Burada insanların benim milliyetçi yanımı görüp tepki verebilirler. Bu konuda söylecek çok şeyim olmasına rağmen demokratik bir ortamda DTP milletvekilleri ile oturup fikir alışverişi yapıp, Bahçeli gibi onların elini sıkabilirim. Bu politikadır. İnsanlar benimle aynı görüşü paylaşmak zorunda değildir. Ama eline silah alıp benim askerimi öldürüyorsan o zaman onun adı savaştır. Ve savaşta bir taraf seçmek gerekiyorsa tarafım Türkiye Cumhuriyetidir.

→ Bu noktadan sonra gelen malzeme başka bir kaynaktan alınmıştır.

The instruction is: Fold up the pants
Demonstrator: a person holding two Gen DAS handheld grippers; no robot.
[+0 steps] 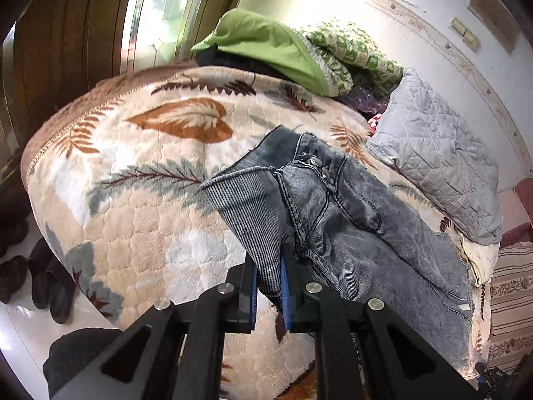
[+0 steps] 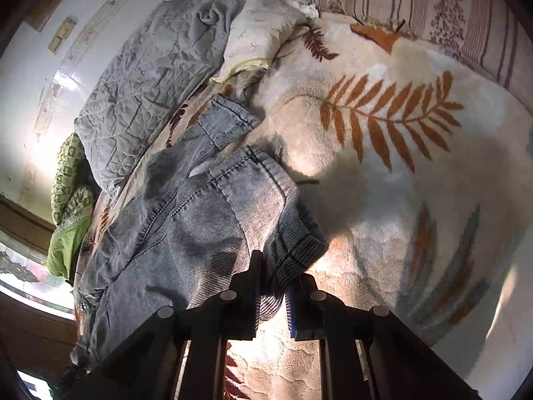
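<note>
I have both grippers clamped on the pants (image 1: 349, 213): left gripper (image 1: 269, 286) pinches the ribbed waistband, right gripper (image 2: 273, 295) another ribbed edge. The rest lies on the bed (image 1: 140, 206).

One jeans (image 1: 349, 220), two tongs (image 1: 269, 286), perhaps three shoes (image 1: 36, 280)

Each wrist camera looks steeply down along its own tool, close over the bed (image 1: 140, 233). Both views share the jeans (image 1: 349, 220), the leaf-patterned blanket (image 2: 383, 153) and the grey quilt (image 2: 143, 76).
</note>
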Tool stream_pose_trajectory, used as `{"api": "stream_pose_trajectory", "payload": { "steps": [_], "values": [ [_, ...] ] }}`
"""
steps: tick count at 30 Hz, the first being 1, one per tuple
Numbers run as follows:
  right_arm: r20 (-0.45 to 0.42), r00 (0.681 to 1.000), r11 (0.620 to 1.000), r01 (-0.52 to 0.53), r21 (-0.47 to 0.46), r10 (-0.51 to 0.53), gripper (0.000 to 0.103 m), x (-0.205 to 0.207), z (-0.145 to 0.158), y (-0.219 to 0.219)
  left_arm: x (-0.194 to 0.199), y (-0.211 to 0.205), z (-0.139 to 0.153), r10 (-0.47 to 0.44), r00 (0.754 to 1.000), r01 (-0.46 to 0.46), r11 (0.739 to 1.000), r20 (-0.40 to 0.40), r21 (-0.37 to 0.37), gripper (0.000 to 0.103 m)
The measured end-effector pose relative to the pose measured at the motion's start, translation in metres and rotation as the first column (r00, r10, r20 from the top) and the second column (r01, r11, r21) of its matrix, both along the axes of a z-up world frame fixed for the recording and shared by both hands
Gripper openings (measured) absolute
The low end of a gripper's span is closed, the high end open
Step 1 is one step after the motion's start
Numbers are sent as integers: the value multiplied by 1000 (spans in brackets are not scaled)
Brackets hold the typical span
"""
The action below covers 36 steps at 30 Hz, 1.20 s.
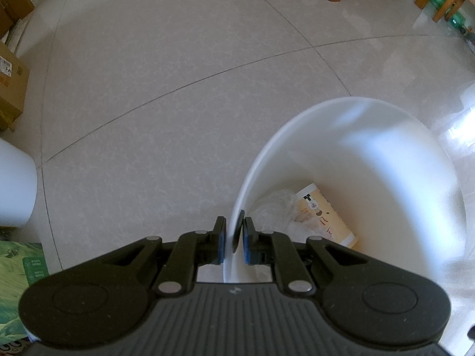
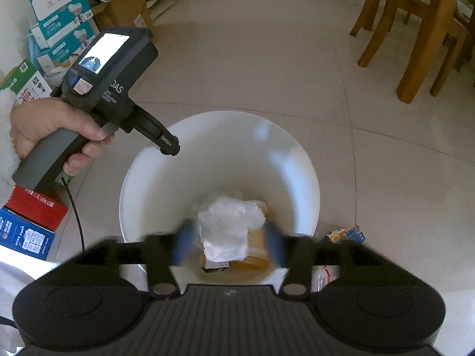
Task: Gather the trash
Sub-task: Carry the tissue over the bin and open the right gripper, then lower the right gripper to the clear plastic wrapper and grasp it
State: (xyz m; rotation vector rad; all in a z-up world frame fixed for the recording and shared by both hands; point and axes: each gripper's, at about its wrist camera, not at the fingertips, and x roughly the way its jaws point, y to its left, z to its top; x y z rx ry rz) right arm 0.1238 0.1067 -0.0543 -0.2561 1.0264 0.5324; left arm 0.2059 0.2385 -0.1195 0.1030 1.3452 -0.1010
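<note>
Count: 1 white bin (image 2: 219, 154), 2 grippers, 1 hand (image 2: 50, 127) visible.

In the bin, centre-low of the right wrist view: 1 crumpled clear plastic bag (image 2: 228, 225) on top of 1 tan printed carton (image 2: 252, 252). On the floor right of the bin, lower right: 2 loose bits, 1 blue-and-yellow wrapper (image 2: 347, 234) and 1 clear wrapper with red print (image 2: 325, 276), partly hidden. Left edge: 5 or so printed boxes (image 2: 59, 23) stacked, exact count unclear. Upper right: wooden chair legs (image 2: 415, 59), count unclear. Left wrist view, left edge: 2 cardboard boxes (image 1: 12, 80).
</note>
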Motion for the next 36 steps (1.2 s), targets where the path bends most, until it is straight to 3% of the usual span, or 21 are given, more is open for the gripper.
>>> {"api": "stream_pose_trajectory", "payload": {
  "steps": [4, 17, 25, 36],
  "values": [
    [37, 999, 1000, 16, 6, -16, 86, -2, 4, -7, 0, -1, 0, 0, 1000, 0, 1000, 1, 2, 10],
    [36, 971, 972, 235, 9, -235, 87, 3, -20, -101, 0, 0, 0, -1, 1000, 1, 1000, 2, 4, 10],
    [46, 957, 958, 287, -15, -286, 85, -19, -82, -132, -1, -1, 1, -2, 1000, 2, 1000, 2, 6, 10],
    [-51, 910, 912, 409, -31, -410, 80, -17, -178, -156, 1, 0, 1, 1, 1000, -1, 1000, -1, 7, 10]
  ]
}}
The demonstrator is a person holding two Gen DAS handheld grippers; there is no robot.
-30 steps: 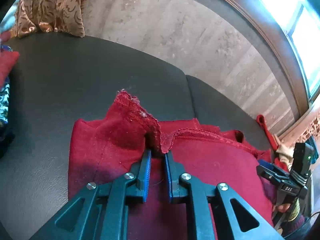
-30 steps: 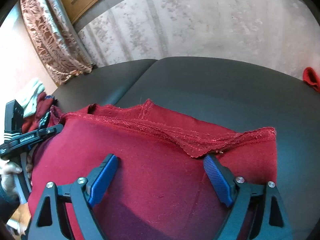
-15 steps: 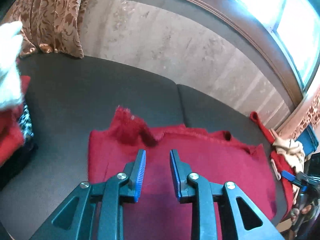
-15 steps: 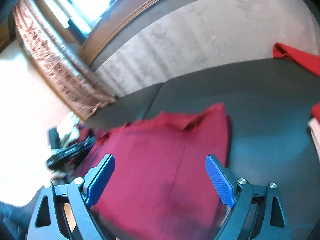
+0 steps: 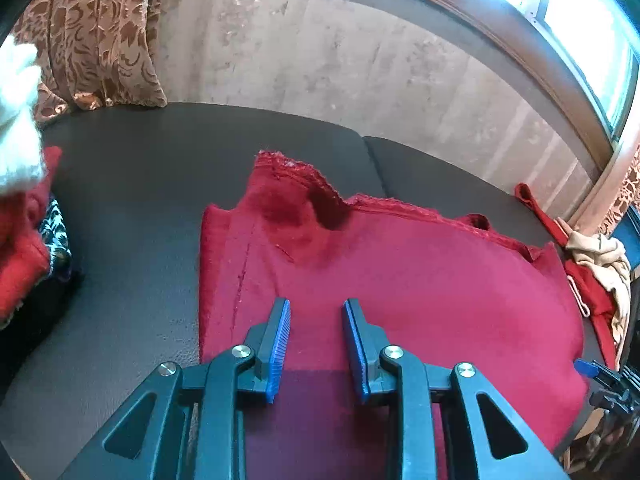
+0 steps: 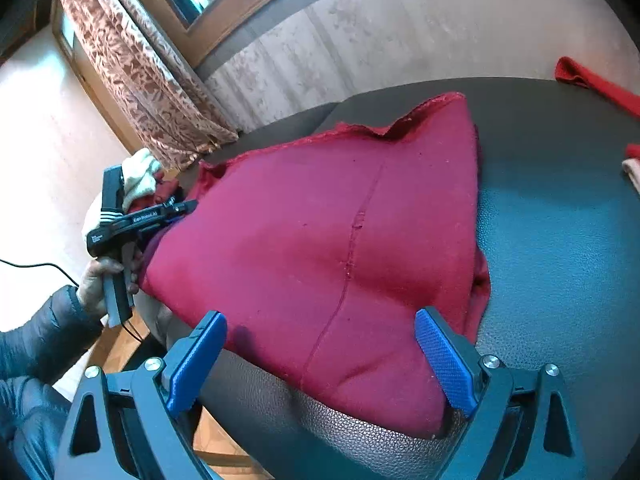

MHP'ye oy vermek bu seçimlerde artık içimden gelmiyor. Bahçelinin lider karizması olmadığı bir gerçek. Partinin bir lidere ihtiyacı var ve koltuk sevdası (bencillik) bunu engelliyor. MHP'nin ocaklarda gençleri eğitip belli bir noktaya getirmeye çalışması yerine Kurtlar Vadisi fanatikleri yetiştirmesi, hayat görüşünün daraltılmasına dayanamıyorum.
Geldiğim nokta yine belirsizlik.
Seçemedim. Bilemedim. En iyisi sandığın başında karar vermek...
İnsanları biraz bekleteceğim galiba. Ne yapalım saygısız der yaşlılar onları beklettiğim için, bilmeden kafamın ne kadara karışık olduğu...
Ne uğruna....
Belki beylik... Belki motivasyon konuşması....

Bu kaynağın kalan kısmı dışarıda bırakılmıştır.